● Work instruction: From the listing below, pick out each line with the word "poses".

● Record set:
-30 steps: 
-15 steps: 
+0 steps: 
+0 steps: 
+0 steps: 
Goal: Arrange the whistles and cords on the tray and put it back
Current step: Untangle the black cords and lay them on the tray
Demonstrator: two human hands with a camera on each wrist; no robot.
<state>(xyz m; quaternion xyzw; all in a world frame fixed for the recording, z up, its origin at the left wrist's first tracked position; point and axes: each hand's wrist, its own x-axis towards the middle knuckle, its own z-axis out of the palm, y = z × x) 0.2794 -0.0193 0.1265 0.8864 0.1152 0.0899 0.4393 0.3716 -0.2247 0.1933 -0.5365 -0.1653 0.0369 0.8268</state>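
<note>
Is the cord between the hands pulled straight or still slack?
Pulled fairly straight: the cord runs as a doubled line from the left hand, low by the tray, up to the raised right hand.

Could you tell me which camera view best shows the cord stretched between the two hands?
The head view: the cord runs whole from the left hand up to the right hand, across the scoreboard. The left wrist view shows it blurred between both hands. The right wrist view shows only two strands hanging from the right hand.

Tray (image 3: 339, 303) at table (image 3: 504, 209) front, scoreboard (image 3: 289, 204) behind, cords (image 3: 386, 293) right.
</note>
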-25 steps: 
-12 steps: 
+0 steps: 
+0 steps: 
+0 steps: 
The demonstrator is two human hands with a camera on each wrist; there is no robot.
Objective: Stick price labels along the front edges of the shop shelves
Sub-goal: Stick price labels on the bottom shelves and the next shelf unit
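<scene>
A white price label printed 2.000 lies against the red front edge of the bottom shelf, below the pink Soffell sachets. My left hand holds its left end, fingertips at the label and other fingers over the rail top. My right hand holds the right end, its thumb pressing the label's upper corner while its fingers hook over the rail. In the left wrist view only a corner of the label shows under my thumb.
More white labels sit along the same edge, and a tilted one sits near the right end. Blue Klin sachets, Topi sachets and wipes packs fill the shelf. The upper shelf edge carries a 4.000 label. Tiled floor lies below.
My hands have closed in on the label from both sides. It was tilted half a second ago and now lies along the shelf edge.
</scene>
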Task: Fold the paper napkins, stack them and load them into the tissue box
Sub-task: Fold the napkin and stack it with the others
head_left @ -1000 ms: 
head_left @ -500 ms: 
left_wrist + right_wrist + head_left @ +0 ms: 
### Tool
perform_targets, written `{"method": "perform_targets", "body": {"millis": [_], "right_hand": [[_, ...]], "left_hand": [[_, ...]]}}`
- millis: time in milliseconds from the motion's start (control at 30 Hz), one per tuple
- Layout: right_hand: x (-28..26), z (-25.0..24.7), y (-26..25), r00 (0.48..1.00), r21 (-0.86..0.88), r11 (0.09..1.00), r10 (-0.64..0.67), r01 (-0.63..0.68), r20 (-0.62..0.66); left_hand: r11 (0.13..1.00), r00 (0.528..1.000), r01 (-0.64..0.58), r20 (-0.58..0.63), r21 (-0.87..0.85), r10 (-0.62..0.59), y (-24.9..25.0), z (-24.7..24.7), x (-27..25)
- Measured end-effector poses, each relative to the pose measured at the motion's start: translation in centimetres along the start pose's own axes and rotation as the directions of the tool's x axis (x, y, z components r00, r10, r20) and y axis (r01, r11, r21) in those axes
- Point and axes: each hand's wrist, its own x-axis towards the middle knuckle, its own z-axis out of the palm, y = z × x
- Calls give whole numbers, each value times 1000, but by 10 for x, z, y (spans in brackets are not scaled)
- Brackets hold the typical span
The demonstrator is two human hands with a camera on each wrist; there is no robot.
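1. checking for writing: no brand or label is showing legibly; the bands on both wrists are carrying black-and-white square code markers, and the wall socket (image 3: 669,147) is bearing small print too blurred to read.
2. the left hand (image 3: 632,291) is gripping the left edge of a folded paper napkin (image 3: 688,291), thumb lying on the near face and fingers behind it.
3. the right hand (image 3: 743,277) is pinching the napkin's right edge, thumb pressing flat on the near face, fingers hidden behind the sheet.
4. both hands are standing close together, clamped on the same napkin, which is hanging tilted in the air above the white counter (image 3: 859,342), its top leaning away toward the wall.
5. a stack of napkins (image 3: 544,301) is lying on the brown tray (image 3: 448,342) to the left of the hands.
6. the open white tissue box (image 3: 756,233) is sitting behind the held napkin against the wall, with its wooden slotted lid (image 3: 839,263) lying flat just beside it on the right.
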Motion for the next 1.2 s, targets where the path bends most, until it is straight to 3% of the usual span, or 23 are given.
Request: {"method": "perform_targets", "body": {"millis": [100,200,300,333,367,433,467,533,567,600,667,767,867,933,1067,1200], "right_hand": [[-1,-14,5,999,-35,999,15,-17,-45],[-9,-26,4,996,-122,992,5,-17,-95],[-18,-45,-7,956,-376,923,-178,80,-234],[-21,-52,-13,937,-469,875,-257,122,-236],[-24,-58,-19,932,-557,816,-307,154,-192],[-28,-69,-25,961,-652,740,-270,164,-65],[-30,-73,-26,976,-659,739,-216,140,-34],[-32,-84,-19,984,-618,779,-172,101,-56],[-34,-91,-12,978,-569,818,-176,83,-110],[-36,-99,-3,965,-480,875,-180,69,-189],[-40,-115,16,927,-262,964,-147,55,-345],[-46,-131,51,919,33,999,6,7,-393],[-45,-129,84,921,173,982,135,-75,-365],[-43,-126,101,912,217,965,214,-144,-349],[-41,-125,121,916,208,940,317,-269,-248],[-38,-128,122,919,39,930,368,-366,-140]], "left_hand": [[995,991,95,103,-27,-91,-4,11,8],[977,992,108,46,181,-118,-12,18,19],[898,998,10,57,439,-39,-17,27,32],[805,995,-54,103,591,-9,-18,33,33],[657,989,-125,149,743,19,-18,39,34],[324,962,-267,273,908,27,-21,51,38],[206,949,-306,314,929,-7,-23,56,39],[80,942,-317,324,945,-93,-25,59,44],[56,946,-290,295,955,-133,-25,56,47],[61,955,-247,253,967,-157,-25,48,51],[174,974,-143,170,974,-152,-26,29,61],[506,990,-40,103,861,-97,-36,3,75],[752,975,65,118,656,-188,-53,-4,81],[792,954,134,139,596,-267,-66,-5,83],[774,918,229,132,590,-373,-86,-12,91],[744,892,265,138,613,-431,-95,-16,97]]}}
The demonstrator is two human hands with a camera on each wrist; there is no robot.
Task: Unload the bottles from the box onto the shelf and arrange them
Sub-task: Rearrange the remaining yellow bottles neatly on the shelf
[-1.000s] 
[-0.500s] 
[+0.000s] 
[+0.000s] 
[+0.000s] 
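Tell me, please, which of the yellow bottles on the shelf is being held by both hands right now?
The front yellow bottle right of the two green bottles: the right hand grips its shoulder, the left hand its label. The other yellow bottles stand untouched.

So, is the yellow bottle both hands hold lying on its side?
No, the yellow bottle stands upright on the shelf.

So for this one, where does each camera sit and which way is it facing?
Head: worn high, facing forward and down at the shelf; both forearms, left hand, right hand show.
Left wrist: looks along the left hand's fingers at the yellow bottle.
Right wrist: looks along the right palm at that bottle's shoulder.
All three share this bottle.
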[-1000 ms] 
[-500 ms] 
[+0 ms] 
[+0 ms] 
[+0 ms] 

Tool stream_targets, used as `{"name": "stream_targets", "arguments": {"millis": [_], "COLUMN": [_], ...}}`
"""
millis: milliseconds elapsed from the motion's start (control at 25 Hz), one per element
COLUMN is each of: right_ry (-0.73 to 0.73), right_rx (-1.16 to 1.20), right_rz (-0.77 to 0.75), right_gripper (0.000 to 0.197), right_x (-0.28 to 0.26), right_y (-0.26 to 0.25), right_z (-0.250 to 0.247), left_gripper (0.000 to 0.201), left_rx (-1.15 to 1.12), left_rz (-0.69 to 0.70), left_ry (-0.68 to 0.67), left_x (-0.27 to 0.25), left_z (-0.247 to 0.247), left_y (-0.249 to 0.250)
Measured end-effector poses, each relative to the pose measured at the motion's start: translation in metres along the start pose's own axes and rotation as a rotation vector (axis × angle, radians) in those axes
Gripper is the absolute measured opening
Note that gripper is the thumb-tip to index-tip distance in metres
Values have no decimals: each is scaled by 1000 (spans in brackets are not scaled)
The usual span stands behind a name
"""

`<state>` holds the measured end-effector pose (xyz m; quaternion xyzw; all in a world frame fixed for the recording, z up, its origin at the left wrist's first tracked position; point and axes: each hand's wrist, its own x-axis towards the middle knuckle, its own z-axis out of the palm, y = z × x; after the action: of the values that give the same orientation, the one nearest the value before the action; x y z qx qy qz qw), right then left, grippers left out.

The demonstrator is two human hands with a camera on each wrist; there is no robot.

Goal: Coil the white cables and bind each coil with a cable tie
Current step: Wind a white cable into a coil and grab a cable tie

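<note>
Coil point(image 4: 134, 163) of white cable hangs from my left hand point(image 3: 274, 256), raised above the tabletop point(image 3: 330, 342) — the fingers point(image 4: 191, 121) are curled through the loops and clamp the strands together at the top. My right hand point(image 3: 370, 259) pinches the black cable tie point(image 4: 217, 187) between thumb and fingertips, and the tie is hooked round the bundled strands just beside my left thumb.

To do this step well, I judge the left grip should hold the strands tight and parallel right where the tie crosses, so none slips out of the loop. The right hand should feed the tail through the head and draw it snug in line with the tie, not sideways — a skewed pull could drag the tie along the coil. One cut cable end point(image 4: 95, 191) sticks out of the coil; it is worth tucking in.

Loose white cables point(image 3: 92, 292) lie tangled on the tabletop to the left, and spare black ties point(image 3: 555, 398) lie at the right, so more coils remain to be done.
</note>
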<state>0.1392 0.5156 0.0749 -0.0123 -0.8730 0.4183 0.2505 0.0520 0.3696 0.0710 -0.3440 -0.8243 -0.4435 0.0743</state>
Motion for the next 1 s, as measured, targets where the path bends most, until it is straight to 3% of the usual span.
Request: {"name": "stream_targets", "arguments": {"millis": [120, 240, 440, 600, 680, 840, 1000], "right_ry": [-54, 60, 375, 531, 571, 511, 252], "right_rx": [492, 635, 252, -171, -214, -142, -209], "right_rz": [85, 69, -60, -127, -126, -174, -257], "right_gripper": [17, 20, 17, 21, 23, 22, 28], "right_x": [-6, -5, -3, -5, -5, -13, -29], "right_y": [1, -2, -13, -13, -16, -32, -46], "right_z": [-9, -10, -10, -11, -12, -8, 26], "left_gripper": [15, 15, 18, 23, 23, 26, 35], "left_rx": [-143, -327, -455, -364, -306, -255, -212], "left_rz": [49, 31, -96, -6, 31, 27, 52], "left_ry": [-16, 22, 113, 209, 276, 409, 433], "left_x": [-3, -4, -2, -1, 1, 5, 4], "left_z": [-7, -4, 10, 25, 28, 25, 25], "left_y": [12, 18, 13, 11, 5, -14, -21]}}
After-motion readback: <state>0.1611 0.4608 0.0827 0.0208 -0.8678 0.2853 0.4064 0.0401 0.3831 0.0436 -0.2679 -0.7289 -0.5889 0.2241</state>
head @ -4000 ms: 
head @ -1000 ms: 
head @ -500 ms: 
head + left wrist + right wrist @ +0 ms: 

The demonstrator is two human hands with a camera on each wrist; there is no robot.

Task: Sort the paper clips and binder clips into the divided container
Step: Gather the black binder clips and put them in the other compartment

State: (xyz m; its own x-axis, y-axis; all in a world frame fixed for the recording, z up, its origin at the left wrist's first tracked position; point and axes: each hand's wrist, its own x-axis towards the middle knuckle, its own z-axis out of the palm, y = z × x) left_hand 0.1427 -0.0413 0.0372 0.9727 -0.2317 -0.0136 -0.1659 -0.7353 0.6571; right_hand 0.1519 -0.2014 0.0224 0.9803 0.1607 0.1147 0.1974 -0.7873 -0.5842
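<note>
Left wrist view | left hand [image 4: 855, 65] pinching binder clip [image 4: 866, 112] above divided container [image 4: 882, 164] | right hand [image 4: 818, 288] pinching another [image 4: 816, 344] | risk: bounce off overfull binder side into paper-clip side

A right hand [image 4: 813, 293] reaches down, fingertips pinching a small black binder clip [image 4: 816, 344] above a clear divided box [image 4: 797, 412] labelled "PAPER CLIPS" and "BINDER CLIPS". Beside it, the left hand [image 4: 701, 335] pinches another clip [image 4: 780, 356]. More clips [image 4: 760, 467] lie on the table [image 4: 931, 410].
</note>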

● Response area:
- Measured end-effector poses, each relative to the pose measured at the motion's start: translation in centimetres along the start pose's own axes and rotation as the directions of the tool's x axis (x, y, z components r00, r10, r20) and y axis (r01, r11, r21) in those axes
Measured end-effector poses, each relative to the pose measured at the motion's start: translation in metres along the start pose's own axes and rotation as a rotation vector (axis × angle, radians) in those axes

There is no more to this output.